--- START ---
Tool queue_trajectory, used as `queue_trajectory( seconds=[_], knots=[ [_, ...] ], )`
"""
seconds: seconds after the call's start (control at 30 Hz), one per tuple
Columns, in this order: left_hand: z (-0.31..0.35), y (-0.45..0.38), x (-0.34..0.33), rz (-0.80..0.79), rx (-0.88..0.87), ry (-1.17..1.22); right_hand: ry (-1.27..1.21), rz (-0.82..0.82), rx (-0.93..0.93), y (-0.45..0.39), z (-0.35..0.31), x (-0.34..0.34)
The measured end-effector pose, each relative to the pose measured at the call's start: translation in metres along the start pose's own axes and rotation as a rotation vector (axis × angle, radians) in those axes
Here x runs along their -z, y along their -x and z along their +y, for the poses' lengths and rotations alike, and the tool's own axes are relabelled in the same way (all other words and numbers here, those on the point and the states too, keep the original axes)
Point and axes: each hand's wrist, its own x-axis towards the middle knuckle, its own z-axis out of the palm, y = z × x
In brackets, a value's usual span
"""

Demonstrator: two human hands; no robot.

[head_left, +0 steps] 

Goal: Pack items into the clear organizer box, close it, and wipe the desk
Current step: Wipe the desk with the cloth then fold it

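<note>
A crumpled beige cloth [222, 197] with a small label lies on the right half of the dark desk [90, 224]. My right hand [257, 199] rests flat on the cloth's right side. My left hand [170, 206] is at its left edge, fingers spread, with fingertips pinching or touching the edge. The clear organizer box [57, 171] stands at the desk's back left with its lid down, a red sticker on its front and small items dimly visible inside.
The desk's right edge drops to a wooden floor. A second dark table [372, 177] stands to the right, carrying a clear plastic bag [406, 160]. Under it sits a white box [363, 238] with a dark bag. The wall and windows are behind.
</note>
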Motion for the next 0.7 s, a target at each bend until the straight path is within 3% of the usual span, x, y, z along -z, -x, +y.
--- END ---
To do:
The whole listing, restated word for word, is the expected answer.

Written answer:
Tool queue_trajectory, used as `queue_trajectory( seconds=[_], knots=[ [_, ...] ], )`
"""
seconds: seconds after the call's start (control at 30 Hz), one per tuple
Columns, in this order: left_hand: z (-0.31..0.35), y (-0.45..0.38), x (-0.34..0.33), rz (-0.80..0.79), rx (-0.88..0.87), ry (-1.17..1.22); right_hand: ry (-1.27..1.21), rz (-0.82..0.82), rx (-0.93..0.93), y (-0.45..0.39), z (-0.35..0.31), x (-0.34..0.34)
The measured end-effector pose, each relative to the pose measured at the call's start: translation in metres along the start pose's own axes and rotation as a rotation vector (axis × angle, radians) in those axes
Here x runs along their -z, y along their -x and z along their +y, for the poses' lengths and rotations alike, and the tool's own axes are relabelled in the same way (all other words and numbers here, those on the point and the states too, keep the original axes)
Point and axes: each hand's wrist, its own x-axis towards the middle knuckle, its own z-axis out of the palm, y = z × x
In brackets, a value's usual span
"""

Demonstrator: two human hands; no robot.

[head_left, +0 steps] 

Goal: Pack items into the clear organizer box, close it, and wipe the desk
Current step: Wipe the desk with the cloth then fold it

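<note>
A crumpled beige cloth [222, 197] with a small label lies on the right half of the dark desk [90, 224]. My right hand [257, 199] rests flat on the cloth's right side. My left hand [170, 206] is at its left edge, fingers spread, with fingertips pinching or touching the edge. The clear organizer box [57, 171] stands at the desk's back left with its lid down, a red sticker on its front and small items dimly visible inside.
The desk's right edge drops to a wooden floor. A second dark table [372, 177] stands to the right, carrying a clear plastic bag [406, 160]. Under it sits a white box [363, 238] with a dark bag. The wall and windows are behind.
</note>
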Motion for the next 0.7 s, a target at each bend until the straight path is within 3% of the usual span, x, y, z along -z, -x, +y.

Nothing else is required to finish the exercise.